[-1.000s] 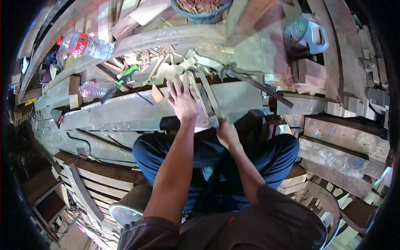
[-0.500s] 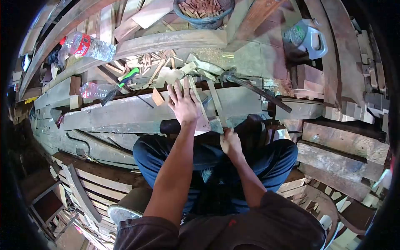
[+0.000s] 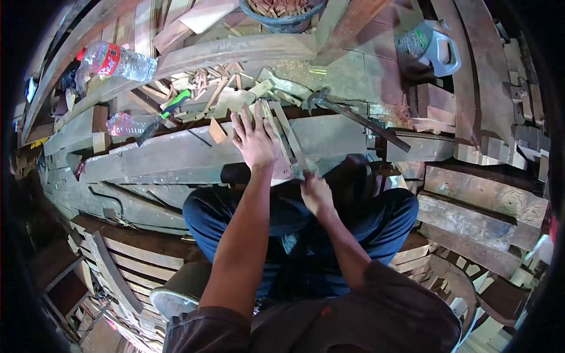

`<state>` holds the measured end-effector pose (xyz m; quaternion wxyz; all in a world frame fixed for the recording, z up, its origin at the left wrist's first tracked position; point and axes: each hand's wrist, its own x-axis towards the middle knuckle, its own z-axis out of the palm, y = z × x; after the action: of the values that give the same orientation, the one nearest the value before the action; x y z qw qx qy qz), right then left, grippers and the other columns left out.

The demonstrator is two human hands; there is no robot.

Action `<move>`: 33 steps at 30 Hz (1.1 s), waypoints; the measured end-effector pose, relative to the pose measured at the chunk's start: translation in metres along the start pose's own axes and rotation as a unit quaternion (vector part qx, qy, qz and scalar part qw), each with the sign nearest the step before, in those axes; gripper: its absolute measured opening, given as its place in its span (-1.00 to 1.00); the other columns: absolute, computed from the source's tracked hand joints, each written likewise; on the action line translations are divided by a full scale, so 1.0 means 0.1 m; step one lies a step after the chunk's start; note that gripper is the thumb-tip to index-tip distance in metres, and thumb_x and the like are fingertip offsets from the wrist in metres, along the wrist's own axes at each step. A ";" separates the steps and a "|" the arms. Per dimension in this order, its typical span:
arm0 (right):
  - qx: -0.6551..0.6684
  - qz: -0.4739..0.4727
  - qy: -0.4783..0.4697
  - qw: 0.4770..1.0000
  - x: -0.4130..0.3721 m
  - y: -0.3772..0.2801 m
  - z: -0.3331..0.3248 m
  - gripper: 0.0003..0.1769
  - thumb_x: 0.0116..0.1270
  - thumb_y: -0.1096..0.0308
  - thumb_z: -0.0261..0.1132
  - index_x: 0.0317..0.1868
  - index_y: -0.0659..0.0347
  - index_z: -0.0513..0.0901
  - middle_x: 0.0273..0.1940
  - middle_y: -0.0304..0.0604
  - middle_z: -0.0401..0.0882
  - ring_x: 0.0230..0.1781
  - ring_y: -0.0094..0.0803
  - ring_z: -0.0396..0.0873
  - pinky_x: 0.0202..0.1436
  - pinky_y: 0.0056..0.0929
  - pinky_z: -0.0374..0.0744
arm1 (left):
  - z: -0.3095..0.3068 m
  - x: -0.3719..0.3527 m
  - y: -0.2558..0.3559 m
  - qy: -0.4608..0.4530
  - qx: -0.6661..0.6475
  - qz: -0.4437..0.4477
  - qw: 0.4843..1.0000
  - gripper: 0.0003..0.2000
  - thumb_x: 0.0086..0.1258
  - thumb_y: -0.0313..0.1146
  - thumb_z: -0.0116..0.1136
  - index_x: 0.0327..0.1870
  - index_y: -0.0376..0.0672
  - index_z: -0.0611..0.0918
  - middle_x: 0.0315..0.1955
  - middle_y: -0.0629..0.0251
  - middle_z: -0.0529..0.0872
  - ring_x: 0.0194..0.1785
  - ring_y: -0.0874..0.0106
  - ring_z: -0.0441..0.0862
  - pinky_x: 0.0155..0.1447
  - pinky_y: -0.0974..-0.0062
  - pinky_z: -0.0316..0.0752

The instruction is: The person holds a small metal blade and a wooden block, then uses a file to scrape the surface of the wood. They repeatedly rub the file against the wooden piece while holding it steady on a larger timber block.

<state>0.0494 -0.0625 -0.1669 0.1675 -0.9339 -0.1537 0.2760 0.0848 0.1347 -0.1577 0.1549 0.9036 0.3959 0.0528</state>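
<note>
My left hand [image 3: 254, 141] lies flat, fingers spread, pressing a small pale wooden piece [image 3: 283, 171] onto a long grey beam [image 3: 176, 156] across my lap. My right hand [image 3: 315, 191] is closed around the handle of a narrow hand saw [image 3: 289, 138]. Its thin blade runs away from me just right of my left hand, along the wooden piece. The part of the piece under my palm is hidden.
Wood offcuts [image 3: 226, 88] litter the bench beyond the beam. A green-handled tool [image 3: 173, 106] and two plastic bottles [image 3: 115, 60] [image 3: 126, 125] lie at left. A metal clamp [image 3: 359, 120] lies right of the saw, a grey jug [image 3: 432, 47] and stacked timber [image 3: 482, 200] further right.
My right hand drew the saw back toward me, then pushed it forward again. My left hand stayed pressed on the wooden piece.
</note>
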 end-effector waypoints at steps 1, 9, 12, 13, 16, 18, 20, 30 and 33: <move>-0.004 -0.038 0.044 0.998 -0.22 0.18 0.17 -0.64 0.39 0.16 0.19 0.02 0.24 0.46 -0.41 0.20 0.69 -0.32 0.25 0.70 -0.20 0.20 0.64 | 0.01 0.02 0.00 0.006 -0.002 -0.001 1.000 -0.46 0.57 -0.15 -0.20 0.58 0.25 0.22 0.56 0.22 0.17 0.64 0.05 -0.10 0.53 -0.10 0.00; 0.026 0.029 -0.068 0.997 0.19 -0.19 -0.14 -0.67 0.46 0.19 0.10 0.06 0.25 0.48 -0.14 0.27 0.65 -0.20 0.25 0.66 -0.11 0.18 0.64 | -0.01 0.02 0.01 0.001 0.014 -0.004 1.000 -0.47 0.57 -0.14 -0.20 0.57 0.29 0.22 0.59 0.32 0.10 0.65 0.11 -0.12 0.53 -0.10 0.02; 0.004 -0.005 -0.050 0.999 -0.41 0.01 -0.04 -0.70 0.46 0.19 0.09 0.05 0.19 0.48 -0.19 0.23 0.66 -0.21 0.27 0.67 -0.13 0.16 0.64 | 0.00 0.01 0.00 -0.008 0.017 -0.007 1.000 -0.47 0.58 -0.14 -0.21 0.58 0.28 0.21 0.59 0.31 0.11 0.65 0.10 -0.13 0.55 -0.09 -0.01; 0.015 0.032 -0.052 0.998 -0.51 -0.01 -0.07 -0.70 0.46 0.18 0.09 0.06 0.16 0.49 -0.19 0.22 0.65 -0.20 0.26 0.67 -0.13 0.17 0.64 | -0.01 0.05 0.01 -0.011 0.021 -0.012 1.000 -0.46 0.58 -0.15 -0.21 0.58 0.28 0.21 0.59 0.31 0.11 0.65 0.09 -0.13 0.55 -0.09 -0.02; -0.021 -0.031 -0.010 0.999 -0.20 0.03 0.12 -0.68 0.45 0.18 0.09 0.10 0.13 0.48 -0.19 0.23 0.65 -0.20 0.26 0.67 -0.12 0.19 0.64 | -0.03 0.03 -0.01 -0.006 0.014 -0.003 1.000 -0.46 0.58 -0.15 -0.20 0.58 0.27 0.22 0.59 0.27 0.12 0.65 0.09 -0.13 0.55 -0.09 -0.01; 0.012 0.022 -0.059 0.998 0.14 -0.16 -0.06 -0.68 0.44 0.19 0.11 0.11 0.12 0.48 -0.17 0.22 0.65 -0.20 0.26 0.67 -0.09 0.21 0.63 | -0.04 0.01 0.02 0.001 0.007 0.000 1.000 -0.47 0.58 -0.14 -0.21 0.58 0.27 0.23 0.59 0.25 0.12 0.65 0.08 -0.12 0.55 -0.09 -0.03; 0.001 0.032 -0.053 0.998 0.02 -0.12 -0.05 -0.67 0.43 0.18 0.13 0.12 0.12 0.47 -0.19 0.22 0.67 -0.19 0.27 0.67 -0.08 0.21 0.63 | -0.04 -0.05 0.03 -0.010 0.001 -0.007 1.000 -0.47 0.59 -0.14 -0.22 0.58 0.26 0.23 0.58 0.24 0.13 0.65 0.08 -0.12 0.55 -0.10 -0.03; 0.019 0.017 -0.069 0.997 0.07 -0.10 -0.09 -0.62 0.42 0.14 0.12 0.10 0.21 0.46 -0.23 0.26 0.68 -0.21 0.31 0.65 -0.06 0.23 0.61 | -0.04 -0.02 0.02 -0.006 0.010 -0.005 1.000 -0.47 0.59 -0.15 -0.20 0.57 0.24 0.23 0.58 0.27 0.14 0.65 0.08 -0.10 0.55 -0.06 0.00; 0.042 0.022 -0.075 0.996 -0.45 0.06 -0.12 -0.67 0.40 0.16 0.18 0.05 0.18 0.51 -0.17 0.22 0.67 -0.17 0.28 0.66 -0.06 0.17 0.63 | -0.06 0.08 0.04 -0.007 0.013 -0.010 1.000 -0.47 0.59 -0.14 -0.21 0.58 0.26 0.23 0.58 0.27 0.13 0.65 0.08 -0.11 0.55 -0.07 0.00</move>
<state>0.0212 -0.0878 -0.1384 0.1887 -0.9059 -0.1331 0.3551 0.0919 0.1399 -0.1513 0.1465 0.9018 0.4046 0.0401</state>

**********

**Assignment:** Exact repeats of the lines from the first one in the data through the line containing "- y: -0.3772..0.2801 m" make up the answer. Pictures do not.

**Output below:**
[-1.000s] 
[-0.500s] 
[+0.000s] 

`<state>` holds the measured end-effector pose (xyz m; quaternion wxyz; all in a world frame fixed for the recording, z up, its origin at the left wrist's first tracked position; point and axes: each hand's wrist, its own x-axis towards the middle knuckle, its own z-axis out of the palm, y = z × x; after the action: of the values that give the same orientation, the one nearest the value before the action; x y z qw qx qy qz), right then left, grippers and the other columns left out.

The demonstrator is two human hands; there is no robot.

Action `<move>`: 33 steps at 30 Hz (1.1 s), waypoints; the measured end-effector pose, relative to the pose measured at the chunk's start: translation in metres along the start pose's own axes and rotation as a unit quaternion (vector part qx, qy, qz and scalar part qw), each with the sign nearest the step before, in those axes; gripper: its absolute measured opening, given as its place in its span (-1.00 to 1.00); the other columns: absolute, computed from the source's tracked hand joints, each written likewise; on the action line translations are divided by a full scale, so 1.0 means 0.1 m; step one lies a step after the chunk's start; note that gripper is the thumb-tip to index-tip distance in metres, and thumb_x and the like are fingertip offsets from the wrist in metres, along the wrist's own axes at each step. A ";" separates the steps and a "|" the arms. Per dimension in this order, its typical span:
arm0 (right):
  - qx: -0.6551..0.6684
  - qz: -0.4739..0.4727
  - qy: -0.4783..0.4697
  - qw: 0.4770..1.0000
  - x: -0.4130..0.3721 m
  - y: -0.3772..0.2801 m

Reply complete, and nothing else is required.